# Choke knob



## jamess2345 (Jan 17, 2020)

I have a John Deere model 928E blower. I am needing to replace the carburetor. But I can not get the choke knob off. I have tried pulling with a channel lock and tried prying up with screwdriver. But I do not want to break the plastic shaft going to the carburetor choke. Any ideas on how I can get the choke knob loose?


----------



## RedOctobyr (Mar 2, 2014)

Welcome to the forum! Pictures of the engine and that area would help. If it's a typical Tecumseh engine, then the same setup may have been used on lots of machines, and you may get more feedback. But you mentioned a plastic shaft for the choke, so it may be different than what I'm used to working on. 

On my Tecumsehs, the red plastic choke knob pulls off from the metal shaft.


----------



## BlowerMods1 (Jan 11, 2020)

Look at the bottom of the knob. Often there is a small slot cut into the knob with a small piece of metal in there. Take a small flathead screwdriver and push in on the metal. Knob should pop right off.


----------



## JLawrence08648 (Jan 15, 2017)

The plastic shafts carb pull from the top, is this yours? If it pulls from the side, it has a metal shaft. I'd get a carpenter's nail puller bar, a smaller version of a crowbar, and use that, maybe with a piece of wood under it. What about the claw on a hammer? What about using a heat gun? Drilling a hole down the middle to the shaft top and then using penetrant?


----------



## arienskids (Jan 26, 2018)

penetrating oil from the backside works good then pry from the back with a screwdriver, worst case use a large pair of channellocks and pull it straight off from the front, the knobs are only a few bucks


----------



## Choke knob (Nov 23, 2020)

jamess2345 said:


> I have a John Deere model 928E blower. I am needing to replace the carburetor. But I can not get the choke knob off. I have tried pulling with a channel lock and tried prying up with screwdriver. But I do not want to break the plastic shaft going to the carburetor choke. Any ideas on how I can get the choke knob loose?

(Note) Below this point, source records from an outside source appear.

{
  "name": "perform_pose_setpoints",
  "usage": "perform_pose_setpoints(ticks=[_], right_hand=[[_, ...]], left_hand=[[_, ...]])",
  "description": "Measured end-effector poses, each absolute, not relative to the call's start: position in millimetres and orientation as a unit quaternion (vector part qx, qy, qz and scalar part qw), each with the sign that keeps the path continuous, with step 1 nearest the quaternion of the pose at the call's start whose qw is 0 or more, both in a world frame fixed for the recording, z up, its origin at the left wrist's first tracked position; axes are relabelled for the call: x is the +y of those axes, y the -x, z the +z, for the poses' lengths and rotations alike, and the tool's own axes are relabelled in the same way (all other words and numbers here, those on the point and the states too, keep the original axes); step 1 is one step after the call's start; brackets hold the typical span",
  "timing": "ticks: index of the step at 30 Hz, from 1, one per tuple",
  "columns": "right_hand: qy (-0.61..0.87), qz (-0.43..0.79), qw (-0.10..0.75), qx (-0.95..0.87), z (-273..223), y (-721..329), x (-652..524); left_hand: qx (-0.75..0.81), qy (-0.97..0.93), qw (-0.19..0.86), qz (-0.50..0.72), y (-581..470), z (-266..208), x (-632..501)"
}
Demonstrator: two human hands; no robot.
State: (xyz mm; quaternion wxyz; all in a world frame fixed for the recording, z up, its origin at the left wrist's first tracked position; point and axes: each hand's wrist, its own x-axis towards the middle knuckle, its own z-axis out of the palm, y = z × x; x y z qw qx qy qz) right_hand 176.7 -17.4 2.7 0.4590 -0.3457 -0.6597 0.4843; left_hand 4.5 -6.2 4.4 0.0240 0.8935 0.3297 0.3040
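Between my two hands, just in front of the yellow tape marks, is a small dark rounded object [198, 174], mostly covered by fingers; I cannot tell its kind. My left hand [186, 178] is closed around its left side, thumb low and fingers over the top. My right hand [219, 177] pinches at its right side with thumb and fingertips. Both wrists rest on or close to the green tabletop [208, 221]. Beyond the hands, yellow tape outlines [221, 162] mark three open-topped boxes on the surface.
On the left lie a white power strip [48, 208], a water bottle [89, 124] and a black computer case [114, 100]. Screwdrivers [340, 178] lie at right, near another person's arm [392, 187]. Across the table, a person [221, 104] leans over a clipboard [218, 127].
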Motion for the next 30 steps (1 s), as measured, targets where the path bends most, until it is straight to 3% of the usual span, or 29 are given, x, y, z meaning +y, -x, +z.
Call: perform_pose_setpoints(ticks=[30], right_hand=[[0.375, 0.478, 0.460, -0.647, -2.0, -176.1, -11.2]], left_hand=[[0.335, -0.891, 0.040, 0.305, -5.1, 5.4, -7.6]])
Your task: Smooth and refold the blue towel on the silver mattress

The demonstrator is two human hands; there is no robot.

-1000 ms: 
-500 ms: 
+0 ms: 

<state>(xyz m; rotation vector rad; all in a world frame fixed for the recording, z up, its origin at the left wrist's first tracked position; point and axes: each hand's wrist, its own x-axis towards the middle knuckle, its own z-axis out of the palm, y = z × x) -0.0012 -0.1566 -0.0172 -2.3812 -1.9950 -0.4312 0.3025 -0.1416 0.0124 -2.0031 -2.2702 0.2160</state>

Did you get an answer? I’m having the same problem


----------



## Big Ed (Feb 10, 2013)

Choke knob said:


> Did you get an answer? I’m having the same problem


HI welcome.
Start a new thread with your problem, in the appropriate forum.
We are trying not to dig up old threads.
Thanks


----------



## Ziggy65 (Jan 18, 2020)

Nice name though🙄🙄🙄


----------



## Pauleastend63 (Nov 23, 2020)

Pretty sure the 928E has a B&S engine......I only have Tecumseh engines so I can't offer advice other that to help you narrow down your search by coming up with the proper engine.


----------